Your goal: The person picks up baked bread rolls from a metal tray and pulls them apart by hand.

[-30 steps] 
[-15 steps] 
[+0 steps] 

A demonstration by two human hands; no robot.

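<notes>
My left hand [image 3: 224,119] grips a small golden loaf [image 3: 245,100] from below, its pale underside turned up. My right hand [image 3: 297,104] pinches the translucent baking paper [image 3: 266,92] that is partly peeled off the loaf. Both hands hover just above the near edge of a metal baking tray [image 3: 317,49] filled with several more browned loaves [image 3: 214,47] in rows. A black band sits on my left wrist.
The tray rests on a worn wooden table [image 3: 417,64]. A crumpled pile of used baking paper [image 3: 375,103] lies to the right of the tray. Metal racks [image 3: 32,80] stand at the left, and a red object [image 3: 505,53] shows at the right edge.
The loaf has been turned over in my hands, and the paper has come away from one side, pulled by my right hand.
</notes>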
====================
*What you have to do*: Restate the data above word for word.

*Answer for this exercise*:
Your goal: The person picks up baked bread rolls from a metal tray and pulls them apart by hand.

[-30 steps] 
[-15 steps] 
[+0 steps] 

A demonstration by two human hands; no robot.

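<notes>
My left hand [image 3: 224,119] grips a small golden loaf [image 3: 245,100] from below, its pale underside turned up. My right hand [image 3: 297,104] pinches the translucent baking paper [image 3: 266,92] that is partly peeled off the loaf. Both hands hover just above the near edge of a metal baking tray [image 3: 317,49] filled with several more browned loaves [image 3: 214,47] in rows. A black band sits on my left wrist.
The tray rests on a worn wooden table [image 3: 417,64]. A crumpled pile of used baking paper [image 3: 375,103] lies to the right of the tray. Metal racks [image 3: 32,80] stand at the left, and a red object [image 3: 505,53] shows at the right edge.
The loaf has been turned over in my hands, and the paper has come away from one side, pulled by my right hand.
</notes>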

No other output is needed; the exercise is complete.